> [PROBLEM TO WORK ON]:
Both the line containing "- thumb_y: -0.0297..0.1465" and the line containing "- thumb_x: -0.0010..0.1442" belong to the span. Output exactly that span from the listing below, and nothing outside it.

> [RECORDS FOR THIS TASK]:
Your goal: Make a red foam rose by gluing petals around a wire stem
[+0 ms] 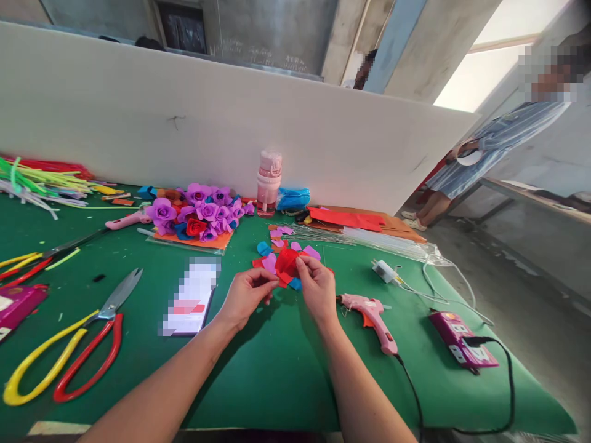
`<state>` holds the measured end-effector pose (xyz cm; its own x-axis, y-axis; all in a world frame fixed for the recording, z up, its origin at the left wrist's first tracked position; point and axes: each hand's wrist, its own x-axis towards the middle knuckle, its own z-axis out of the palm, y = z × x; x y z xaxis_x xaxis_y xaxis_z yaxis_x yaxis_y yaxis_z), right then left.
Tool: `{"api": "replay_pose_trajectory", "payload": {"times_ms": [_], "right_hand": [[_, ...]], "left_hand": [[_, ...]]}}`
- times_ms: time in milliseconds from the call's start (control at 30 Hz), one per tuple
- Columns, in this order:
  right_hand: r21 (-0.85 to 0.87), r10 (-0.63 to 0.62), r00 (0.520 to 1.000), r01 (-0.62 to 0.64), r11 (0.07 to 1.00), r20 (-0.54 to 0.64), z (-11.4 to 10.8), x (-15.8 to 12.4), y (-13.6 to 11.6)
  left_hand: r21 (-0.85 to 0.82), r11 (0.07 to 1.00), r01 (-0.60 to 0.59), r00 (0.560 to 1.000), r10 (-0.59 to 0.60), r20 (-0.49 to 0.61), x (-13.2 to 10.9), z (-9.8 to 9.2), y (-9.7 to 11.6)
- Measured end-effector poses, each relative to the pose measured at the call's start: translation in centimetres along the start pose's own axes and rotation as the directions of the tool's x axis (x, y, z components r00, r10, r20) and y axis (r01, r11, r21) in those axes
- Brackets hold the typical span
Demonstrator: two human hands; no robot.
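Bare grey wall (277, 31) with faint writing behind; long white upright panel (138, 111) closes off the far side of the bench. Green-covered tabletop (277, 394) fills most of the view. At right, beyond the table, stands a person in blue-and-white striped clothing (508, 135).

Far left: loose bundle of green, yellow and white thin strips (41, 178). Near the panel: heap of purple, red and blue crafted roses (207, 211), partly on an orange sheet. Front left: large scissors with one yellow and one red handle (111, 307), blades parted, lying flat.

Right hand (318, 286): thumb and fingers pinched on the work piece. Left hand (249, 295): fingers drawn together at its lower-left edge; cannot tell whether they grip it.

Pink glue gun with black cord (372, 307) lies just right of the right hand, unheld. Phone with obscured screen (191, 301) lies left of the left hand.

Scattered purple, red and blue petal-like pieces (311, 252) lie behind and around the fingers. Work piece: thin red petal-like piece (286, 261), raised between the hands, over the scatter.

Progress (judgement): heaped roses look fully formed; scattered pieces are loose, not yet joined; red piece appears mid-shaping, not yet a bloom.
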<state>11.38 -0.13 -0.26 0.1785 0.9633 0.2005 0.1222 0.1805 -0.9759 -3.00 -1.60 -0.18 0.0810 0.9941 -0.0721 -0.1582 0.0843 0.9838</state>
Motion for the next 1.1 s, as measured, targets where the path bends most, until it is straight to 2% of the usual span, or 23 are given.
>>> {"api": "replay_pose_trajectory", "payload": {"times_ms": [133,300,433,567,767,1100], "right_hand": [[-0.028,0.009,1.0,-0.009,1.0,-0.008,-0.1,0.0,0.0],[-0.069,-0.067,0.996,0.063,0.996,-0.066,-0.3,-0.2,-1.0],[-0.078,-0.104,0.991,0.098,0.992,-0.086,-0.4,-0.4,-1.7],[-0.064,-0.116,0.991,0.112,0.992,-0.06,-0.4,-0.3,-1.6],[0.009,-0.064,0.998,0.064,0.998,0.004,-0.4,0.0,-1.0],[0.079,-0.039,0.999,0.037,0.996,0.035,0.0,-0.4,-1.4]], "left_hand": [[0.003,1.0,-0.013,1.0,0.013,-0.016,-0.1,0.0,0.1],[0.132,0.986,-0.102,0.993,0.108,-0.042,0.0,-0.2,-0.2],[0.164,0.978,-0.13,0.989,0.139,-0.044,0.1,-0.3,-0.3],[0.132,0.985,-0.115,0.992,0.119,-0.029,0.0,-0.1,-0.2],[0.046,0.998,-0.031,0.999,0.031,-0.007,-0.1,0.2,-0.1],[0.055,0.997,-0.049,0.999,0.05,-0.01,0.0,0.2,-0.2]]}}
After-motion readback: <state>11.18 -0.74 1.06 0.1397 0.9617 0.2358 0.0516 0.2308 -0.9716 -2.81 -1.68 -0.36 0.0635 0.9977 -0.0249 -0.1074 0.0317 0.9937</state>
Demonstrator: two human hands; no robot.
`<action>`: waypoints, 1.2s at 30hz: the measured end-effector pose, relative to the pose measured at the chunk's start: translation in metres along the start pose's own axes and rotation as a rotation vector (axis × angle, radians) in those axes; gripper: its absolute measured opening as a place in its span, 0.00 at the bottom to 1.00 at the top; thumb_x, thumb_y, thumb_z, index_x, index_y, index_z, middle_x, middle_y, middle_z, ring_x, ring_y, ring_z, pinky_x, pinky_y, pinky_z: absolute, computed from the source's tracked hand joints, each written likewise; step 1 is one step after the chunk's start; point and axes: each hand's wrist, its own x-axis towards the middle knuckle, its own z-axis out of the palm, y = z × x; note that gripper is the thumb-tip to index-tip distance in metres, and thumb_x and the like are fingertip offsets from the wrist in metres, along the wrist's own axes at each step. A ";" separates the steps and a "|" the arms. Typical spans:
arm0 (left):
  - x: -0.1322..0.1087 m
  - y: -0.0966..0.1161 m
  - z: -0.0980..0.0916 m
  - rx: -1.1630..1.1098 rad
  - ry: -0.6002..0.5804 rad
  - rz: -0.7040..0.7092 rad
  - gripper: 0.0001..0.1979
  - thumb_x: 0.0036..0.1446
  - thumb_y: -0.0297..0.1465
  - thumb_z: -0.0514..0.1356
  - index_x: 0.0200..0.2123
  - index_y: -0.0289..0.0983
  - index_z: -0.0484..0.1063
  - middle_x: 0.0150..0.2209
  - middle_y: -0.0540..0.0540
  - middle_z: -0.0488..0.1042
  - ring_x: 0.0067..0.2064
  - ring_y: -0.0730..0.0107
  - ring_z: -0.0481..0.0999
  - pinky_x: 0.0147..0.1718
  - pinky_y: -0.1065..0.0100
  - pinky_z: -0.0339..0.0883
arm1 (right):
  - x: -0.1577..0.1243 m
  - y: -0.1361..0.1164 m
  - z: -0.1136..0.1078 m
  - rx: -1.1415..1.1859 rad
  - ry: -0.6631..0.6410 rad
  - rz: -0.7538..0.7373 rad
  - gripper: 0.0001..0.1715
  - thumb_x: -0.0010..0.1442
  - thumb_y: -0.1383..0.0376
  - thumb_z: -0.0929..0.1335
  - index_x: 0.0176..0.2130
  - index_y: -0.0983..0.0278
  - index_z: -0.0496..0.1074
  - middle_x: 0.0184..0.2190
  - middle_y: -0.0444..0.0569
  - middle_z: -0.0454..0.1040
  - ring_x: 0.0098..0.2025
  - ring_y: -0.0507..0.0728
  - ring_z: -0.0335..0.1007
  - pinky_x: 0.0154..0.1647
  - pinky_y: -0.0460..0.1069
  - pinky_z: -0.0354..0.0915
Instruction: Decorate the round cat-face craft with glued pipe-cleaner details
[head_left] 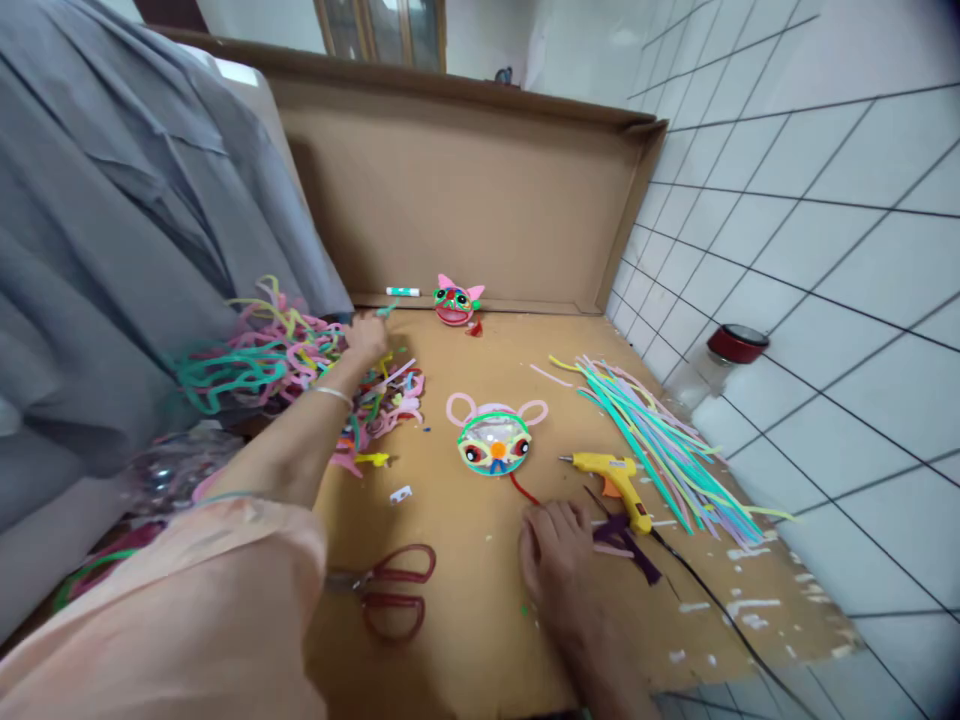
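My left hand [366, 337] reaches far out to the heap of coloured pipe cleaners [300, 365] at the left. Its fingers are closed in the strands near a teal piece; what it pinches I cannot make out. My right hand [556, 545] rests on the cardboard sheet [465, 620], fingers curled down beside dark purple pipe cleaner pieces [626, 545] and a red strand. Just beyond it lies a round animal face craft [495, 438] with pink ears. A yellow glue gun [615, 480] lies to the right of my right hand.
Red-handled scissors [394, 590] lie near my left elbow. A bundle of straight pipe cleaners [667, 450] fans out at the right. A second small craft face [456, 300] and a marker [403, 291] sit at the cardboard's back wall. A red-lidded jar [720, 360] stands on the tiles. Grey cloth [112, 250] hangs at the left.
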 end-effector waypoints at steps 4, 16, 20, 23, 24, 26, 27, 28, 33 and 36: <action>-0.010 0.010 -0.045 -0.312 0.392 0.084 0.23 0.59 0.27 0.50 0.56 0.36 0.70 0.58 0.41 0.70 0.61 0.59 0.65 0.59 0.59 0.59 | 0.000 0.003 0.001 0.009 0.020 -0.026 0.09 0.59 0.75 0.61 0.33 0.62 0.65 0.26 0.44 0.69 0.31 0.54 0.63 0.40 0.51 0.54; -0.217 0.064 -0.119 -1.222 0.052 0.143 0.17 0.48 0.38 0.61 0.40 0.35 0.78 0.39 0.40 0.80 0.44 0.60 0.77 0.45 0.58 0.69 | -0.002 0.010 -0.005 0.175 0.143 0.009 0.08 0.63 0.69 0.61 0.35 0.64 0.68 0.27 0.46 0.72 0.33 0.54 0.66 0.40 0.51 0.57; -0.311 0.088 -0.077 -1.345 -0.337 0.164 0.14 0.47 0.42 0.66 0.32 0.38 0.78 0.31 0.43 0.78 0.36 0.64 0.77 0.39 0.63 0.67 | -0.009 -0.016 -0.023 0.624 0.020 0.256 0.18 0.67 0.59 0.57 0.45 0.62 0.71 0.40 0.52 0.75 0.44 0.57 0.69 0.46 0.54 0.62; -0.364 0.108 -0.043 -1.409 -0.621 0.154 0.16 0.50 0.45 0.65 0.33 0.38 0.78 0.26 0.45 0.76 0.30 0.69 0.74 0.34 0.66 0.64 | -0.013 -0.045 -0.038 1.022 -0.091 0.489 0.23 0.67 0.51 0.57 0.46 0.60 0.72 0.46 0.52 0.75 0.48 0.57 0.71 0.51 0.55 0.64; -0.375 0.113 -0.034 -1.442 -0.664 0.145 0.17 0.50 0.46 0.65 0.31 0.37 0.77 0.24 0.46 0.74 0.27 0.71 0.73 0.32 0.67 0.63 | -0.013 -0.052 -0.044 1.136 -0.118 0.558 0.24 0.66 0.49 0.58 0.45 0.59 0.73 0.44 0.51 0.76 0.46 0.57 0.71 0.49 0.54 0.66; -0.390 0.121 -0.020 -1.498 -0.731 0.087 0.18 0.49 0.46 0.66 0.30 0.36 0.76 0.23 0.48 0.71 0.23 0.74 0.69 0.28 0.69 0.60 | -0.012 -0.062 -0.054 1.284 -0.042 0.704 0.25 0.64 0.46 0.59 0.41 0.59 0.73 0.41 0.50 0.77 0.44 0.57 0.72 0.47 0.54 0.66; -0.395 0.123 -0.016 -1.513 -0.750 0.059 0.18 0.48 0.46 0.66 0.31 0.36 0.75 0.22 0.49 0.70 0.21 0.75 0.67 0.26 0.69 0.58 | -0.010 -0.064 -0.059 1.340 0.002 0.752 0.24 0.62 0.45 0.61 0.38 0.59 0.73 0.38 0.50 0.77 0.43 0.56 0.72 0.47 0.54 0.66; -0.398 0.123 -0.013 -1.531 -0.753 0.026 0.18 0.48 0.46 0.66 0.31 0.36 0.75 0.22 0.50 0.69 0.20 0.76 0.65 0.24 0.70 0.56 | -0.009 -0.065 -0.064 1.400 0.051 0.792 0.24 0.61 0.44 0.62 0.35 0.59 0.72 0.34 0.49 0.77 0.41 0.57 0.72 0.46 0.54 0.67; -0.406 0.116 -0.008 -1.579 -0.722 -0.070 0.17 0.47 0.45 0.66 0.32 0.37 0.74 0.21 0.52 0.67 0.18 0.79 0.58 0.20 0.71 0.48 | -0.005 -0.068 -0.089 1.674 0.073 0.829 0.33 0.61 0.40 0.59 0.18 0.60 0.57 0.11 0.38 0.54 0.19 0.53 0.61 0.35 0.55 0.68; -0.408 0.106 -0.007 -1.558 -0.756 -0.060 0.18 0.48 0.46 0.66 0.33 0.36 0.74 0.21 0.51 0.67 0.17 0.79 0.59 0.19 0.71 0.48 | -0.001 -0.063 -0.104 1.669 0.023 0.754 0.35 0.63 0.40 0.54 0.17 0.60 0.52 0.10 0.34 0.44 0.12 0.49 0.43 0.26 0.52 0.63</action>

> [RESULT OF THIS EXERCISE]:
  - thumb_y: -0.0297..0.1465
  - thumb_z: -0.0514..0.1356
  - index_x: 0.0200..0.2123
  - index_y: -0.0289..0.0983
  - index_z: -0.0484..0.1063
  - middle_x: 0.0150..0.2209
  - middle_y: -0.0540..0.0540
  - middle_z: -0.0488..0.1042
  - ring_x: 0.0067..0.2064
  - ring_y: -0.0730..0.0107
  - ring_z: -0.0481..0.0999
  - pinky_x: 0.0147..0.1718
  - pinky_y: -0.1065..0.0100
  - pinky_z: -0.0339..0.0883
arm1 (right):
  - x: -0.1577..0.1243 m
  - y: -0.1361..0.1164 m
  - z: -0.1136..0.1078 m
  - rx: -1.1415..1.1859 rad
  - ry: -0.6631..0.6410 rad
  - rz: -0.7538..0.7373 rad
  - gripper: 0.0001..0.1715
  - thumb_x: -0.0010..0.1442

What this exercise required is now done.